Task goal -
Give the data again in full. Keep every line the same.

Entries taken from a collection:
---

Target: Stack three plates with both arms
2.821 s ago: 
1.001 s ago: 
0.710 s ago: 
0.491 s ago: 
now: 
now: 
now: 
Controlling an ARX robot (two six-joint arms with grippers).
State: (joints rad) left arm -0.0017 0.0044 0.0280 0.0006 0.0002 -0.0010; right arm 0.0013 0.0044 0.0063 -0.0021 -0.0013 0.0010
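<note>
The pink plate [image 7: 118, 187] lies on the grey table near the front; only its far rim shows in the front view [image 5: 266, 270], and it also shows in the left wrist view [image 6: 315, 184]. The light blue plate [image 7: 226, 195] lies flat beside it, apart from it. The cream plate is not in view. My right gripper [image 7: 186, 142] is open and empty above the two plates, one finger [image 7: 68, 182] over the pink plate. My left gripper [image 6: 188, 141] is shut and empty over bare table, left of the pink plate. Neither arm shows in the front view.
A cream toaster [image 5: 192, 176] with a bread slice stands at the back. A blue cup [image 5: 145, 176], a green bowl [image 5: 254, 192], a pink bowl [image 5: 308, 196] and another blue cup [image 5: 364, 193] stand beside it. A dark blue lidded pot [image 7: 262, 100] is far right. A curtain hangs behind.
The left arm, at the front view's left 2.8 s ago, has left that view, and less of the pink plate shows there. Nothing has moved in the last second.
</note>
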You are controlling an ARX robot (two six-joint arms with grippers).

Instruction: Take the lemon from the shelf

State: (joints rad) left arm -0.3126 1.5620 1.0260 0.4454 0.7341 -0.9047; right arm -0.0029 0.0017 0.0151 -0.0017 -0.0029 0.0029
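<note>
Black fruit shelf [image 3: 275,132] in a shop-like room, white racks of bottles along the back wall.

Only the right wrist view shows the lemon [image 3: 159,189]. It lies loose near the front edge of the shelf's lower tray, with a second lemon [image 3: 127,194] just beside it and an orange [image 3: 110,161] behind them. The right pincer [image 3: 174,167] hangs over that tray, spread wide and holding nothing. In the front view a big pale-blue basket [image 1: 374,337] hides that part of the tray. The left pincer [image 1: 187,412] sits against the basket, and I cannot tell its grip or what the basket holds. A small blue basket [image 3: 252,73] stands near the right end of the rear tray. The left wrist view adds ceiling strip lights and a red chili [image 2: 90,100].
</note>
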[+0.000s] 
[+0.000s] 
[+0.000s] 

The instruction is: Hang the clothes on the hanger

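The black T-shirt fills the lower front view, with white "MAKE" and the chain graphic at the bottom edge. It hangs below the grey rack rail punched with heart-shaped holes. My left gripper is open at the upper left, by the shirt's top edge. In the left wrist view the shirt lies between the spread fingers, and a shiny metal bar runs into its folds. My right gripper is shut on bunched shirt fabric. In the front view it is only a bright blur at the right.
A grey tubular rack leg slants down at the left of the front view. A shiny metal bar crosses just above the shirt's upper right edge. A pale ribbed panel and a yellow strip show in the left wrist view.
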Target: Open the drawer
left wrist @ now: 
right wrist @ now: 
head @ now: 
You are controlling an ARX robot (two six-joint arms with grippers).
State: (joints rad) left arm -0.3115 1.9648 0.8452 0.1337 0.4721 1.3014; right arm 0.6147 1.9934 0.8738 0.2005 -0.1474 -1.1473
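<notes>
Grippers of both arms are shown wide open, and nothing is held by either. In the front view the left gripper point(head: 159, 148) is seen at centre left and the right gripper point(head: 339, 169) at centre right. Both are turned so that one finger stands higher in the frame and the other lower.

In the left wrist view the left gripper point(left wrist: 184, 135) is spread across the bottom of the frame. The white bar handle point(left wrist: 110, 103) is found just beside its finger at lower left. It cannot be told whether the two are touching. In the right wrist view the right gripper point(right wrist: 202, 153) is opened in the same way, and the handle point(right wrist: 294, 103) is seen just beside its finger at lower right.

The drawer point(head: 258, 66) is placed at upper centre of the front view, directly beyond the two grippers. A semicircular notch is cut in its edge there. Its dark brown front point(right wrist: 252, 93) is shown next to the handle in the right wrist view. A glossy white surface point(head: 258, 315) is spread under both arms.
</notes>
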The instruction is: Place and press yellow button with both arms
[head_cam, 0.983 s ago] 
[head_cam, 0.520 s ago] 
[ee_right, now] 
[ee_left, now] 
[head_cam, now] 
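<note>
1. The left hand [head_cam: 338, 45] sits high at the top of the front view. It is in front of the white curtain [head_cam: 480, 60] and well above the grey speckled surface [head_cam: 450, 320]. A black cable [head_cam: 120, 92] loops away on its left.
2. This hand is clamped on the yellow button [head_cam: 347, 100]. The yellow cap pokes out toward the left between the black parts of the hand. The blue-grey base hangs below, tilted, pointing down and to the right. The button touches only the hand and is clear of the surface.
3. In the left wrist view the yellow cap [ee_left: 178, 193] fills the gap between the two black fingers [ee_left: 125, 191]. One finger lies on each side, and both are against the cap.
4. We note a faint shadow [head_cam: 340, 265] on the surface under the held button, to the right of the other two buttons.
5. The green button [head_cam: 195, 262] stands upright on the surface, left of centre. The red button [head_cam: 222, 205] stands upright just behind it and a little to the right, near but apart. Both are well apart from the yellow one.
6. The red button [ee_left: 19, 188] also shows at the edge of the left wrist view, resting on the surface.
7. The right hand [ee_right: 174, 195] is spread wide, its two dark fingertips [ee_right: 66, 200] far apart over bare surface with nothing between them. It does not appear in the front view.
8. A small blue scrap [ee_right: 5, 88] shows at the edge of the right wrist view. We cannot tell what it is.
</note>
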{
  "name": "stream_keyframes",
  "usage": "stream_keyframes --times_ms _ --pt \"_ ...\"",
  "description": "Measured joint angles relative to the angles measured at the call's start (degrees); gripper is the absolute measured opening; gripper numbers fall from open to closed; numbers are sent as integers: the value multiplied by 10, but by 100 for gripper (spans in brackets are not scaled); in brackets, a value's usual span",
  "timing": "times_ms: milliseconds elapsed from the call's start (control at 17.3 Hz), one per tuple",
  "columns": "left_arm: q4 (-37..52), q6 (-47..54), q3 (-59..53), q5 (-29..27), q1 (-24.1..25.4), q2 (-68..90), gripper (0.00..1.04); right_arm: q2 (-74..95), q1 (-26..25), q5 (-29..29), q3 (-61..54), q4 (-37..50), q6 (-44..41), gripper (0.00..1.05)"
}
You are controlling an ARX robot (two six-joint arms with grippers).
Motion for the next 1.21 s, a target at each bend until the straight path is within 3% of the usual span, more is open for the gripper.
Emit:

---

Finished exercise -
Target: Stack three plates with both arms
2.821 s ago: 
1.001 s ago: 
0.710 s ago: 
0.491 s ago: 
now: 
now: 
now: 
Controlling an ARX robot (two six-joint arms with grippers).
State: (joints rad) left arm -0.0017 0.0044 0.0280 0.0006 0.0002 -0.0010; right arm 0.0013 0.0044 0.0063 -0.0021 -0.0013 0.0010
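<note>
The pink plate [image 7: 118, 187] lies on the grey table near the front; only its far rim shows in the front view [image 5: 266, 270], and it also shows in the left wrist view [image 6: 315, 184]. The light blue plate [image 7: 226, 195] lies flat beside it, apart from it. The cream plate is not in view. My right gripper [image 7: 186, 142] is open and empty above the two plates, one finger [image 7: 68, 182] over the pink plate. My left gripper [image 6: 188, 141] is shut and empty over bare table, left of the pink plate. Neither arm shows in the front view.
A cream toaster [image 5: 192, 176] with a bread slice stands at the back. A blue cup [image 5: 145, 176], a green bowl [image 5: 254, 192], a pink bowl [image 5: 308, 196] and another blue cup [image 5: 364, 193] stand beside it. A dark blue lidded pot [image 7: 262, 100] is far right. A curtain hangs behind.
The left arm, at the front view's left 2.8 s ago, has left that view, and less of the pink plate shows there. Nothing has moved in the last second.
</note>
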You are controlling an ARX robot (two six-joint arms with grippers).

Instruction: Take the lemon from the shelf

State: (joints rad) left arm -0.3126 1.5620 1.0260 0.4454 0.7341 -0.9047; right arm -0.0029 0.0017 0.0151 -0.0017 -0.0029 0.0029
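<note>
Black fruit shelf [image 3: 275,132] in a shop-like room, white racks of bottles along the back wall.

Only the right wrist view shows the lemon [image 3: 159,189]. It lies loose near the front edge of the shelf's lower tray, with a second lemon [image 3: 127,194] just beside it and an orange [image 3: 110,161] behind them. The right pincer [image 3: 174,167] hangs over that tray, spread wide and holding nothing. In the front view a big pale-blue basket [image 1: 374,337] hides that part of the tray. The left pincer [image 1: 187,412] sits against the basket, and I cannot tell its grip or what the basket holds. A small blue basket [image 3: 252,73] stands near the right end of the rear tray. The left wrist view adds ceiling strip lights and a red chili [image 2: 90,100].
</note>
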[+0.000s] 
[+0.000s] 
[+0.000s] 

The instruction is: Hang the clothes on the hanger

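The black T-shirt fills the lower front view, with white "MAKE" and the chain graphic at the bottom edge. It hangs below the grey rack rail punched with heart-shaped holes. My left gripper is open at the upper left, by the shirt's top edge. In the left wrist view the shirt lies between the spread fingers, and a shiny metal bar runs into its folds. My right gripper is shut on bunched shirt fabric. In the front view it is only a bright blur at the right.
A grey tubular rack leg slants down at the left of the front view. A shiny metal bar crosses just above the shirt's upper right edge. A pale ribbed panel and a yellow strip show in the left wrist view.
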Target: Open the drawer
left wrist @ now: 
right wrist @ now: 
head @ now: 
You are controlling an ARX robot (two six-joint arms with grippers).
State: (joints rad) left arm -0.3115 1.9648 0.8452 0.1337 0.4721 1.3014; right arm 0.6147 1.9934 0.8738 0.2005 -0.1474 -1.1473
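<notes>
Grippers of both arms are shown wide open, and nothing is held by either. In the front view the left gripper point(head: 159, 148) is seen at centre left and the right gripper point(head: 339, 169) at centre right. Both are turned so that one finger stands higher in the frame and the other lower.

In the left wrist view the left gripper point(left wrist: 184, 135) is spread across the bottom of the frame. The white bar handle point(left wrist: 110, 103) is found just beside its finger at lower left. It cannot be told whether the two are touching. In the right wrist view the right gripper point(right wrist: 202, 153) is opened in the same way, and the handle point(right wrist: 294, 103) is seen just beside its finger at lower right.

The drawer point(head: 258, 66) is placed at upper centre of the front view, directly beyond the two grippers. A semicircular notch is cut in its edge there. Its dark brown front point(right wrist: 252, 93) is shown next to the handle in the right wrist view. A glossy white surface point(head: 258, 315) is spread under both arms.
</notes>
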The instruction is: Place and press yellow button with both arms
[head_cam, 0.983 s ago] 
[head_cam, 0.520 s ago] 
[ee_right, now] 
[ee_left, now] 
[head_cam, now] 
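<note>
1. The left hand [head_cam: 338, 45] sits high at the top of the front view. It is in front of the white curtain [head_cam: 480, 60] and well above the grey speckled surface [head_cam: 450, 320]. A black cable [head_cam: 120, 92] loops away on its left.
2. This hand is clamped on the yellow button [head_cam: 347, 100]. The yellow cap pokes out toward the left between the black parts of the hand. The blue-grey base hangs below, tilted, pointing down and to the right. The button touches only the hand and is clear of the surface.
3. In the left wrist view the yellow cap [ee_left: 178, 193] fills the gap between the two black fingers [ee_left: 125, 191]. One finger lies on each side, and both are against the cap.
4. We note a faint shadow [head_cam: 340, 265] on the surface under the held button, to the right of the other two buttons.
5. The green button [head_cam: 195, 262] stands upright on the surface, left of centre. The red button [head_cam: 222, 205] stands upright just behind it and a little to the right, near but apart. Both are well apart from the yellow one.
6. The red button [ee_left: 19, 188] also shows at the edge of the left wrist view, resting on the surface.
7. The right hand [ee_right: 174, 195] is spread wide, its two dark fingertips [ee_right: 66, 200] far apart over bare surface with nothing between them. It does not appear in the front view.
8. A small blue scrap [ee_right: 5, 88] shows at the edge of the right wrist view. We cannot tell what it is.
</note>
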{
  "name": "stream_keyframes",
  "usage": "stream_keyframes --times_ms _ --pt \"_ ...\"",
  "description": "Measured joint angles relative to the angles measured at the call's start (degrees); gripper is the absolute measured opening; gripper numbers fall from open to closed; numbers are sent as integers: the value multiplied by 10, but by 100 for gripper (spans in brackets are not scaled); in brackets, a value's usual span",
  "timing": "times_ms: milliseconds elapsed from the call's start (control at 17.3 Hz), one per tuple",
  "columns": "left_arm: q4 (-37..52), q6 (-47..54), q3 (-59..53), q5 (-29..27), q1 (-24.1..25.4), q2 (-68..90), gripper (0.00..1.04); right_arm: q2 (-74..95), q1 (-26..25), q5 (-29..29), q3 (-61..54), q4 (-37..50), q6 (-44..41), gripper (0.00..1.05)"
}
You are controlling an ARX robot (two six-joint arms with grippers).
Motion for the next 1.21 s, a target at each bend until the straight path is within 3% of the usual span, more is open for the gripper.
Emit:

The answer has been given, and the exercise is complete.